[TASK TO CARRY OUT]: Below is a block of entries; repeat exactly the lines starting at the line that contains "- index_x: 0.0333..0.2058" and ending at the line that contains "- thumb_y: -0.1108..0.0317", both included.

[MATERIAL PROVIDED]:

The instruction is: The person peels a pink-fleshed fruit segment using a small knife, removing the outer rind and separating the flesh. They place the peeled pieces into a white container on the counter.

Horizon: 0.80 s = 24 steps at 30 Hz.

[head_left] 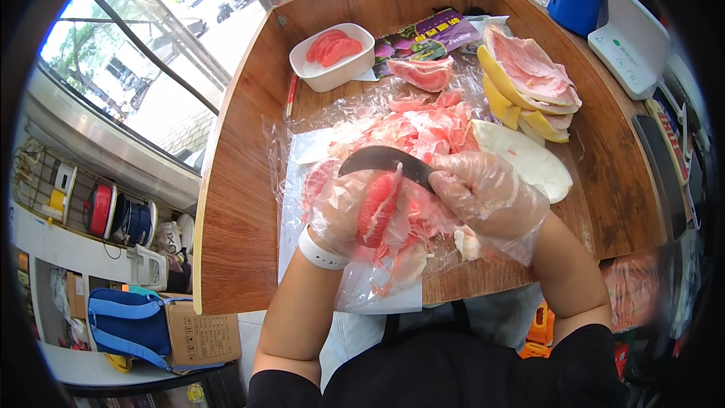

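Here's the left hand (pixel 337 210) in clear plastic glove, fingers curled around a red pomelo segment (pixel 380 209), low over the near middle of the table. The right hand (pixel 491 190), gloved too, is closed on a knife (pixel 384 159), its dark, curved blade reaching left across the segment's far end. Just beyond lies a heap of pink membrane scraps (pixel 411 130) on plastic film. Far left, a white tub (pixel 325 81) holds peeled pulp; far right, yellow pomelo rind (pixel 498 98) stacks up beside a thick white pith piece (pixel 538 162). The wooden table (pixel 238 204) has raised sides. Left in the room: a window (pixel 162 45), a blue backpack (pixel 128 321) and a cardboard box (pixel 204 332).
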Tool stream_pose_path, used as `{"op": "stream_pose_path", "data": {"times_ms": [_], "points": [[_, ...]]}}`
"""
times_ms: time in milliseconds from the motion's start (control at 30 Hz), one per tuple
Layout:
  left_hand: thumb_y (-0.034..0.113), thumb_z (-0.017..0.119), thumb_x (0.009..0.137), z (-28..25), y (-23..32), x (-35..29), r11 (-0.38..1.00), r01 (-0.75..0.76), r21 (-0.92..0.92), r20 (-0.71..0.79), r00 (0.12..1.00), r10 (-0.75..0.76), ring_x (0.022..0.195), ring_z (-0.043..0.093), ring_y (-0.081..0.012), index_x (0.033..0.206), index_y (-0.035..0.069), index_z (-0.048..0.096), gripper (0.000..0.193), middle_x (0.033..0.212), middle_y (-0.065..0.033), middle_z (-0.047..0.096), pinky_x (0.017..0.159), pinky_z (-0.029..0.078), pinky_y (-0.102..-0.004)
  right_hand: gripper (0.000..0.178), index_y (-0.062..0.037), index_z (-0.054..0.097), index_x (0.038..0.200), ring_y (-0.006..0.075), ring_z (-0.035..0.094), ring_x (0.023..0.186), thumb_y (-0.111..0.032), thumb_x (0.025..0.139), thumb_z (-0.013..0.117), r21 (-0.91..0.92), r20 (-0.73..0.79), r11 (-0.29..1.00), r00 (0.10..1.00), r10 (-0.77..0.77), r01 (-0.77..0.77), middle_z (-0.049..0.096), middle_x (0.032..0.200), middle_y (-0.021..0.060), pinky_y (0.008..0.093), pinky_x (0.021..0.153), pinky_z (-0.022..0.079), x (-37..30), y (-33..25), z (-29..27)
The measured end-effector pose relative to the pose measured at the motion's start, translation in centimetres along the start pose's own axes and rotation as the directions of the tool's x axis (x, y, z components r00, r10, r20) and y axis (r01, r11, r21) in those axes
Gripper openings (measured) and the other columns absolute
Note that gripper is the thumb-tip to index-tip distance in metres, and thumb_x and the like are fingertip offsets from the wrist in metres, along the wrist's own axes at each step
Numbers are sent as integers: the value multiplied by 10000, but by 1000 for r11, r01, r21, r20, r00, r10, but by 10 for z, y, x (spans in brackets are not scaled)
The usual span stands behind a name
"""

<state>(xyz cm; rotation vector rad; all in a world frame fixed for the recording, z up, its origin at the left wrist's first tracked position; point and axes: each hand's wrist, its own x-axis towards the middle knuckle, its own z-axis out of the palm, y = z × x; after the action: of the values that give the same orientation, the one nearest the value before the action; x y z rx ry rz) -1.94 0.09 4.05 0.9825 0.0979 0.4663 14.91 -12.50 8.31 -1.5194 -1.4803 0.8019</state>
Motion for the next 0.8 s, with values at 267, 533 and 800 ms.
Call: {"op": "stream_pose_path", "data": {"times_ms": [267,533,800], "points": [[198,561,878,5,0,-3,990,88,-108,-51,994,-94,751,602,-134,1033,32,571,228,870,-64,628,641,496,-247,254,-37,591,752,166,487,541,-199,918,489,36,-48,996,995,-82,84,520,598,93,319,539,414,0,7,8],[267,554,885,26,-8,8,978,42,-204,-208,974,-85,678,566,-131,980,46,580,242,806,-58,607,570,453,-247,254,-34,608,777,129,493,566,-187,930,473,189,15,982,999,-30,26,537,613,58,300,558,423,0,9,11],[208,512,915,3,-6,7,896,197,-398,201,972,-124,663,565,-144,967,42,579,187,786,-60,604,552,445,-255,186,-40,616,879,157,527,562,-170,920,490,70,87,997,995,-51,45,577,644,77,304,558,441,2,1,0]]}}
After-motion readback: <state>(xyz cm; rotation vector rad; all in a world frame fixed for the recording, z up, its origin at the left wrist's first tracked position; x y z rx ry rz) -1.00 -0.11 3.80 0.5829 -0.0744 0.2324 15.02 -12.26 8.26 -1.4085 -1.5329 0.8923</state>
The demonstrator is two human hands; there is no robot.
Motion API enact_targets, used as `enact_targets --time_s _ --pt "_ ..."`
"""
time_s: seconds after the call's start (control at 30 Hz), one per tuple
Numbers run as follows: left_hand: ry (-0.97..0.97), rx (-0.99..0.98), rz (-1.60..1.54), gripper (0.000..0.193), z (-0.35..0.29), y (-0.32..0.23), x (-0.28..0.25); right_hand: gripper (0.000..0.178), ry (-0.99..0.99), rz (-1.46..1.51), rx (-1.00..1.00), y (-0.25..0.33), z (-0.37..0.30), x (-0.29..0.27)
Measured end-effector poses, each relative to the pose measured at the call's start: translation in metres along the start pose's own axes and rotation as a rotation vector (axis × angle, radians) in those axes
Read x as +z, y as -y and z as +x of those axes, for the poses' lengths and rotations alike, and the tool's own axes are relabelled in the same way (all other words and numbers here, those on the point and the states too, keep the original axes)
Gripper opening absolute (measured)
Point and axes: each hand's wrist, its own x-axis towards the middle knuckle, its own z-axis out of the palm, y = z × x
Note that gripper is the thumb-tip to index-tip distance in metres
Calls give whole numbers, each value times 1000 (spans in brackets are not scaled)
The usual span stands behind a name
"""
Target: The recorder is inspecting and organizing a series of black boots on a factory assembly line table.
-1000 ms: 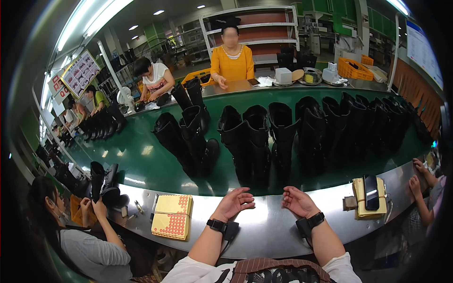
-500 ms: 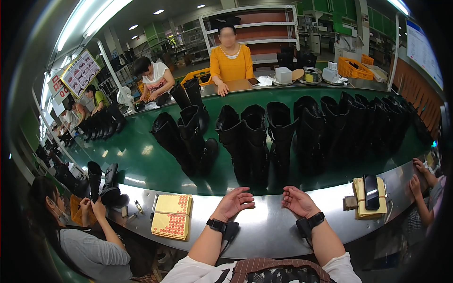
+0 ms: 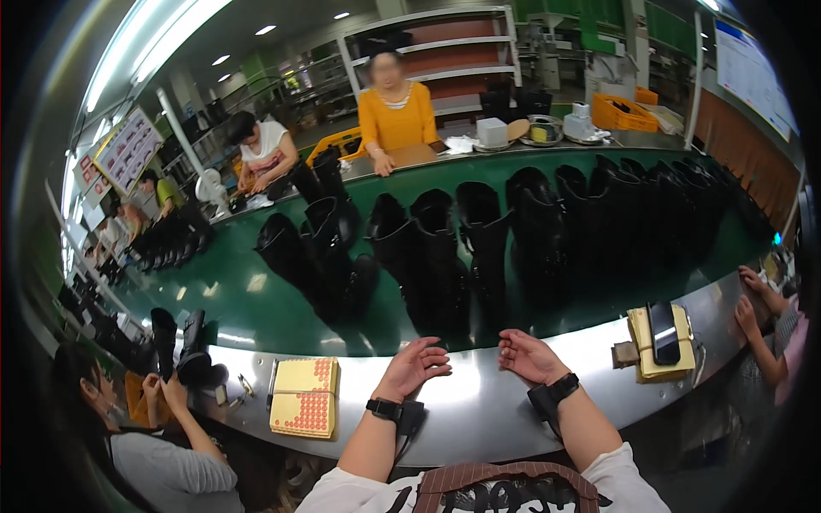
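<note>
My left hand (image 3: 414, 368) and my right hand (image 3: 532, 357) rest palms facing each other over the steel bench edge (image 3: 479, 415). Both are empty, their fingers loosely bent and apart. Beyond them, tall black boots stand upright on a green work surface (image 3: 218, 299). Nearest ahead are a pair of boots (image 3: 419, 261) and another black boot (image 3: 483, 256) just right of it. Farther left stands a second boot pair (image 3: 312, 261). Each wrist wears a black strap with a small box and cable.
Left of my hands lies a banded stack of tan cards (image 3: 305, 398) with red dots. At right, a phone (image 3: 664, 333) rests on a yellowish stack. Many boots (image 3: 633, 222) crowd the right side. A co-worker (image 3: 171, 462) handles a boot at left; a person in yellow (image 3: 398, 120) stands opposite.
The whole view has shifted slightly, so the boots and bench appear farther left. Both my hands keep nearly the same pose and hold nothing.
</note>
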Motion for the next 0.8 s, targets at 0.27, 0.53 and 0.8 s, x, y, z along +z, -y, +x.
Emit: enact_targets --time_s 0.27,0.53,0.8 --pt "731 622 581 30 -94 -58 155 20 45 5 46 2 3 -1" --pt "943 1296 332 31 -186 -49 267 20 21 -11 32 1 1 -1" --pt "1428 1138 429 32 -163 -64 250 20 40 -25 16 1 1 0"
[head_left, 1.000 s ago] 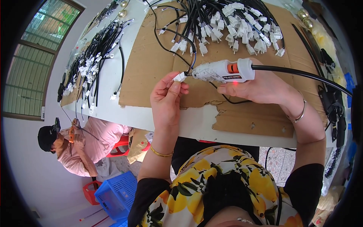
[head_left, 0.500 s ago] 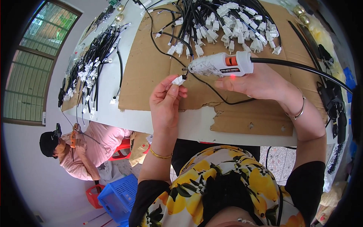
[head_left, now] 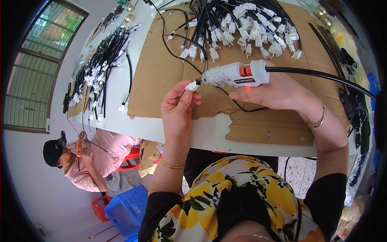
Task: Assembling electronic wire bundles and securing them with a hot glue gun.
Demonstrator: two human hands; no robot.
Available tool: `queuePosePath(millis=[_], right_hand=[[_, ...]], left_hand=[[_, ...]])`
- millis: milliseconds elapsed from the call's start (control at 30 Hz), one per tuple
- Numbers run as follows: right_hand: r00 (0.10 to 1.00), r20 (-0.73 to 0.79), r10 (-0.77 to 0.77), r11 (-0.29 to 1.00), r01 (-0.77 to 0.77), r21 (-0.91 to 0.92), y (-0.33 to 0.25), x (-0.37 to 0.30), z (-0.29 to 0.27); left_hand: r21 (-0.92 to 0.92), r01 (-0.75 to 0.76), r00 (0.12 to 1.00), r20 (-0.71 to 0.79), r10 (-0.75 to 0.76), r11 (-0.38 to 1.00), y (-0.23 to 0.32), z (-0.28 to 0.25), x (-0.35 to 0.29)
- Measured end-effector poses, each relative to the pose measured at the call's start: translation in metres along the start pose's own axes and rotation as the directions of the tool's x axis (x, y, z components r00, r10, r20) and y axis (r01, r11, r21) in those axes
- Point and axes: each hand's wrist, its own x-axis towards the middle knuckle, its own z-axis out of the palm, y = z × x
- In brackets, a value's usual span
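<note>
One white tabletop; right hand wrapped round the hot-glue gun, left hand, apart, pinching the white connector at the gun's nine o'clock; nozzle has just dipped, seemingly within gluing reach!

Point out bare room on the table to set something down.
Bare: cardboard left of the left hand; its torn flap below the right hand; table between flap and left forearm. Crowded: the cardboard's far side, under connectors, and the table's right edge, under black clutter.
</note>
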Motion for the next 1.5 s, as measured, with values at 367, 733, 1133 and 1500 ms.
queuePosePath(millis=[367, 733, 1133, 1500], right_hand=[[0.998, -0.037, -0.054, 0.999, 0.054, -0.008, 0.005, -0.001, 0.002], [1.0, 0.003, -0.016, 0.999, 0.016, 0.038, 0.005, 0.0, 0.005], [1.0, -0.006, -0.021, 0.998, 0.021, 0.06, 0.003, -0.001, 0.007], [0.999, -0.025, -0.025, 0.997, 0.027, 0.072, 0.004, 0.0, 0.009]], left_hand=[[-0.063, 0.02, 1.0, 0.003, -0.02, 0.998, 0.002, 0.0, 0.0], [-0.04, 0.053, 0.999, -0.003, -0.053, 0.998, 0.005, 0.003, -0.002], [-0.021, 0.072, 0.997, 0.019, -0.071, 0.997, 0.003, 0.001, 0.0], [-0.081, 0.122, 0.992, 0.04, -0.119, 0.989, 0.001, -0.003, -0.001]])
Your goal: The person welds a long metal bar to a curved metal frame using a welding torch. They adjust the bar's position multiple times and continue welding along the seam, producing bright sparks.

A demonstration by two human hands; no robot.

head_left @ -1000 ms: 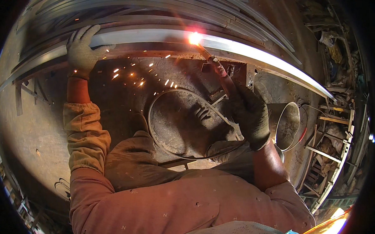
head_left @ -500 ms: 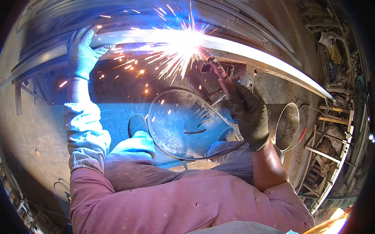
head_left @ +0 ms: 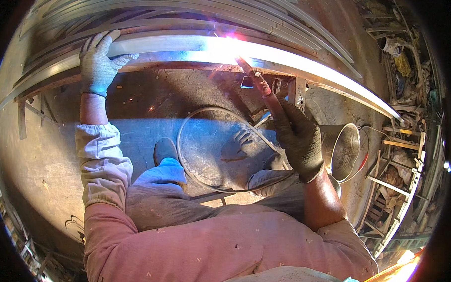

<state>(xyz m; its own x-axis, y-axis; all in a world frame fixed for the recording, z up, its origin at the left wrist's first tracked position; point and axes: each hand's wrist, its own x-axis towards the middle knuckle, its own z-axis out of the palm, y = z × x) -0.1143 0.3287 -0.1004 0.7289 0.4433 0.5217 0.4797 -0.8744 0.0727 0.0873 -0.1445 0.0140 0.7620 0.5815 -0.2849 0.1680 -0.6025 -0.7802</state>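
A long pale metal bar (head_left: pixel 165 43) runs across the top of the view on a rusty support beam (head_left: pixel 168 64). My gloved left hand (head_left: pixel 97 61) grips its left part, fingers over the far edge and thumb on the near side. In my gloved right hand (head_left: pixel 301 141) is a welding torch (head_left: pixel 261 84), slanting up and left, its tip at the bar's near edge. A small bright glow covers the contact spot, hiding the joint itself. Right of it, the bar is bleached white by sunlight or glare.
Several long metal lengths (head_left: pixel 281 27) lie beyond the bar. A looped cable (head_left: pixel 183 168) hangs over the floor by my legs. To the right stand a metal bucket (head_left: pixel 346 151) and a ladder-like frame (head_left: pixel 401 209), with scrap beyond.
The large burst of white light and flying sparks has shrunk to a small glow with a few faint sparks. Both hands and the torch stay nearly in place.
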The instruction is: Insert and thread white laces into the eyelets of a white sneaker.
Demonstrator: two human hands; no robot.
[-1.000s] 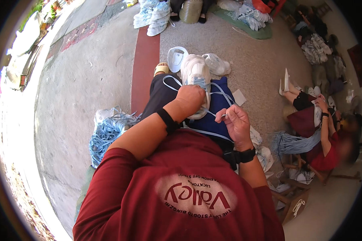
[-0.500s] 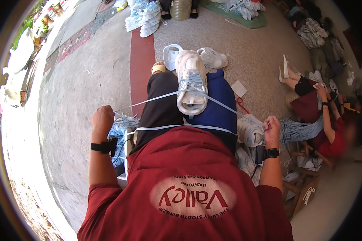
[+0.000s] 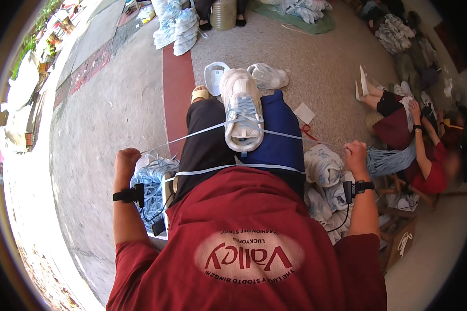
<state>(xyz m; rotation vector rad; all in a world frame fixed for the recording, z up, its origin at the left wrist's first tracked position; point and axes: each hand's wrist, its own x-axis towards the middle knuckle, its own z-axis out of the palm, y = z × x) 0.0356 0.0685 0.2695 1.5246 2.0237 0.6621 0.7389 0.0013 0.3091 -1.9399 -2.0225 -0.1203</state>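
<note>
A white sneaker (image 3: 238,85) rests between my thighs, its toe pointing away from me. Pale blue lacing (image 3: 242,107) crosses its tongue, and the two loose ends run out to either side. My left hand (image 3: 125,159) is closed on one end of the shoelace (image 3: 187,136), out past my left knee. The other end is pinched in my right hand (image 3: 355,154), beyond my right knee. Both lace ends look taut, crossing near the shoe's collar. A pale blue band (image 3: 218,168) lies across my lap below the heel.
Bundles of blue laces (image 3: 153,189) sit by my left thigh. White shoes (image 3: 323,165) are piled by my right thigh. A pale shoe (image 3: 267,76) and a white shoe-shaped piece (image 3: 213,78) lie ahead. At the right, a co-worker (image 3: 423,160) sits beside hanging laces (image 3: 389,159).
My hands have moved farther apart, the right one outward and slightly up. The lace ends are pulled wider and straighter across the shoe. The view has shifted a little.
</note>
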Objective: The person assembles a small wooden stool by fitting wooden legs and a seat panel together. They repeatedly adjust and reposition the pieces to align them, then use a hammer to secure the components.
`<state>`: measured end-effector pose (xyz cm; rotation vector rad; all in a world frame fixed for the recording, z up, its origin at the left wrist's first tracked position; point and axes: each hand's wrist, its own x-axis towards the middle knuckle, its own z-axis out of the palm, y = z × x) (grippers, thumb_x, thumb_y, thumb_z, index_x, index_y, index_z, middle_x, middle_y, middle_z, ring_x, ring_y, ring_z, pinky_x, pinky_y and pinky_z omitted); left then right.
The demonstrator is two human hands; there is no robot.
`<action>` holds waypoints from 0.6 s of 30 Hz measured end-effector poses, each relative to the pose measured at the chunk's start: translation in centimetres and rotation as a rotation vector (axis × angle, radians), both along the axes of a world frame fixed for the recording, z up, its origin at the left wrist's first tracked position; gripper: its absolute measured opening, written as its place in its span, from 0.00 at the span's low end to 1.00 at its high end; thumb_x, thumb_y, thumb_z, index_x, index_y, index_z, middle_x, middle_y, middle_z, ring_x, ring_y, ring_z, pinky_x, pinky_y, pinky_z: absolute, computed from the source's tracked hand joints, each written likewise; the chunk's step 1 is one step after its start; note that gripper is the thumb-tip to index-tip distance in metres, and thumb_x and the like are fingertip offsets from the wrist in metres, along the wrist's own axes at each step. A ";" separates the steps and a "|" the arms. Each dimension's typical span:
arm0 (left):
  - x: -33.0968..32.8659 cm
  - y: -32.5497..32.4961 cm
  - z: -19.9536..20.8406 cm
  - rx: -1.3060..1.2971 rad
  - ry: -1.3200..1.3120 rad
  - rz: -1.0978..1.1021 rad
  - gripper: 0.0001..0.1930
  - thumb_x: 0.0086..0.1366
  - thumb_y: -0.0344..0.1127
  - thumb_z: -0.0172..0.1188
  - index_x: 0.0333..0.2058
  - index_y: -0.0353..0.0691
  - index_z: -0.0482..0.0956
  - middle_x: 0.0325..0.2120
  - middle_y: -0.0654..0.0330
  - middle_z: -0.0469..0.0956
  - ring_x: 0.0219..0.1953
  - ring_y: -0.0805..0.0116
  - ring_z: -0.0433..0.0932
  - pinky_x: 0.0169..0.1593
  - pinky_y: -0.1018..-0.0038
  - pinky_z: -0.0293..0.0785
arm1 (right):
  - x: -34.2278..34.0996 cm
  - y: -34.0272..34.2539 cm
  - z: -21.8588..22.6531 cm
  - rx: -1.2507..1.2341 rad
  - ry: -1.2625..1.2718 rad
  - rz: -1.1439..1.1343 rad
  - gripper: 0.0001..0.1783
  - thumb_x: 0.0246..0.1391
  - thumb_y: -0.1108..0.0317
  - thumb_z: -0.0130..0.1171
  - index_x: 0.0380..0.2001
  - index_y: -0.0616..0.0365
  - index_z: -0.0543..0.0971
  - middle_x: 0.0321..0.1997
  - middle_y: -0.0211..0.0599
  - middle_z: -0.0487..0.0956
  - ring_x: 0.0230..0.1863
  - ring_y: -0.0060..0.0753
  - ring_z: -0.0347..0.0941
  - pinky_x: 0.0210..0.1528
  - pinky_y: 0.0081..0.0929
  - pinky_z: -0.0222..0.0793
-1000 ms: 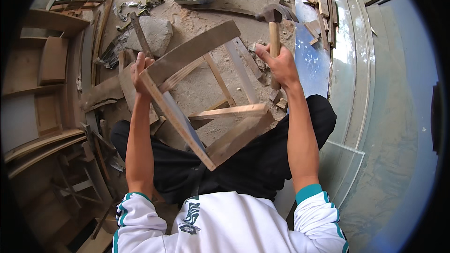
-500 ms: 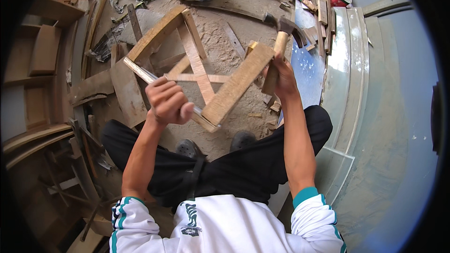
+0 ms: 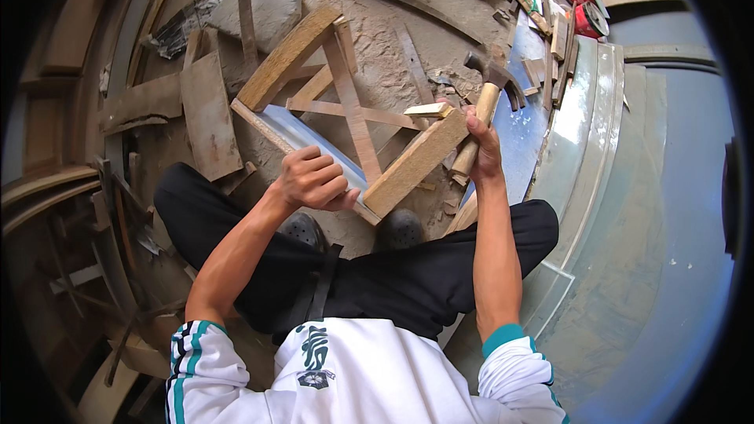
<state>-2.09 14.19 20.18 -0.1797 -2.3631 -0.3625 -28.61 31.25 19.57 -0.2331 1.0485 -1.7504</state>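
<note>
A small wooden frame (image 3: pixel 416 163) with crossed thin slats (image 3: pixel 351 110) is held up above the ground in front of my knees. My left hand (image 3: pixel 316 179) is closed around its near edge, beside a smooth pale-blue sheet (image 3: pixel 310 137) on the inner side of that edge. At the frame's right corner, my right hand (image 3: pixel 485 149) grips a claw hammer (image 3: pixel 488 98) by its wooden handle, the metal head pointing away from me. The right fingers also lie against the frame's end, partly hidden behind it.
Wood offcuts (image 3: pixel 210 114) and a stone slab (image 3: pixel 255 16) lie on the dusty ground. Glass sheets (image 3: pixel 581 157) lean at the right, near scrap strips (image 3: pixel 559 39) and red cans (image 3: pixel 589 20). Wooden cabinet parts (image 3: pixel 47 133) stand at the left.
The frame has tilted, bringing the pale-blue sheet into fuller view. My left hand has shifted right with the near edge. The hammer stays in my right hand, and the whole view has shifted slightly.
</note>
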 end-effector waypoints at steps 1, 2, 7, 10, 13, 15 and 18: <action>0.1 0.3 -0.3 0.013 0.003 0.003 0.23 0.54 0.39 0.62 0.11 0.47 0.57 0.09 0.68 0.57 0.12 0.73 0.60 0.19 0.76 0.55 | 0.1 0.2 -0.2 -0.007 -0.006 -0.003 0.17 0.49 0.62 0.68 0.37 0.52 0.71 0.58 0.52 0.73 0.52 0.36 0.74 0.56 0.32 0.72; 0.1 0.4 -0.5 0.024 0.007 0.007 0.23 0.54 0.39 0.63 0.11 0.47 0.57 0.09 0.68 0.57 0.12 0.73 0.60 0.19 0.76 0.55 | 0.2 0.2 -0.2 0.000 -0.007 0.003 0.17 0.49 0.62 0.68 0.37 0.52 0.71 0.58 0.52 0.73 0.53 0.36 0.74 0.56 0.33 0.72; 0.4 1.4 -1.3 0.030 0.011 0.028 0.25 0.54 0.40 0.64 0.11 0.48 0.55 0.09 0.69 0.56 0.12 0.75 0.60 0.19 0.77 0.55 | 0.2 1.3 -1.8 0.024 -0.045 0.008 0.18 0.50 0.60 0.66 0.39 0.52 0.71 0.59 0.50 0.72 0.55 0.39 0.73 0.60 0.37 0.70; 0.1 1.8 -1.3 0.028 0.014 0.026 0.25 0.54 0.40 0.64 0.11 0.48 0.55 0.09 0.69 0.57 0.12 0.75 0.60 0.19 0.77 0.55 | 0.3 2.2 -2.2 0.071 -0.034 -0.019 0.18 0.51 0.59 0.66 0.41 0.52 0.72 0.61 0.49 0.71 0.56 0.38 0.73 0.61 0.37 0.69; 0.3 1.9 -1.7 0.032 0.003 0.029 0.25 0.54 0.40 0.64 0.11 0.48 0.55 0.09 0.69 0.58 0.12 0.75 0.61 0.19 0.77 0.56 | 0.5 2.3 -1.9 0.079 -0.048 -0.042 0.17 0.51 0.62 0.67 0.39 0.52 0.72 0.60 0.51 0.72 0.56 0.37 0.72 0.61 0.35 0.69; 0.3 2.0 -1.8 0.067 -0.018 0.048 0.24 0.54 0.40 0.65 0.11 0.48 0.57 0.09 0.69 0.58 0.12 0.73 0.61 0.19 0.77 0.56 | 0.7 2.2 -1.9 0.074 -0.040 -0.048 0.17 0.51 0.62 0.67 0.39 0.52 0.71 0.60 0.51 0.72 0.56 0.37 0.72 0.61 0.35 0.69; 1.1 2.2 -1.5 0.122 -0.135 0.112 0.19 0.54 0.42 0.66 0.14 0.47 0.64 0.13 0.68 0.64 0.17 0.72 0.67 0.29 0.75 0.64 | 1.1 2.1 -1.6 0.075 -0.039 -0.019 0.18 0.51 0.61 0.68 0.39 0.52 0.71 0.61 0.51 0.71 0.56 0.36 0.72 0.60 0.34 0.69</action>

[RESPONSE]:
  - index_x: 0.0333..0.2058
  - index_y: -0.0353..0.0691
  - index_z: -0.0482..0.0956
  - middle_x: 0.0325..0.2120
  - middle_y: -0.0654..0.0330
  - middle_z: -0.0469..0.0956
  - ring_x: 0.0219..0.1953
  - ring_y: -0.0805..0.0116
  - ring_z: -0.0433..0.0932
  - pinky_x: 0.0169..0.1593
  - pinky_y: -0.1018..-0.0038
  - pinky_z: -0.0293..0.0785
arm1 (right):
  - x: -34.2278..34.0996 cm
  - y: -34.0272..34.2539 cm
  - z: -21.8588..22.6531 cm
  - rx: -1.2507..1.2341 rad
  - ry: -1.2625..1.2718 rad
  - rz: -1.1439..1.1343 rad
  - gripper: 0.0001..0.1783
  - thumb_x: 0.0246..0.1391
  - thumb_y: -0.1108..0.0317

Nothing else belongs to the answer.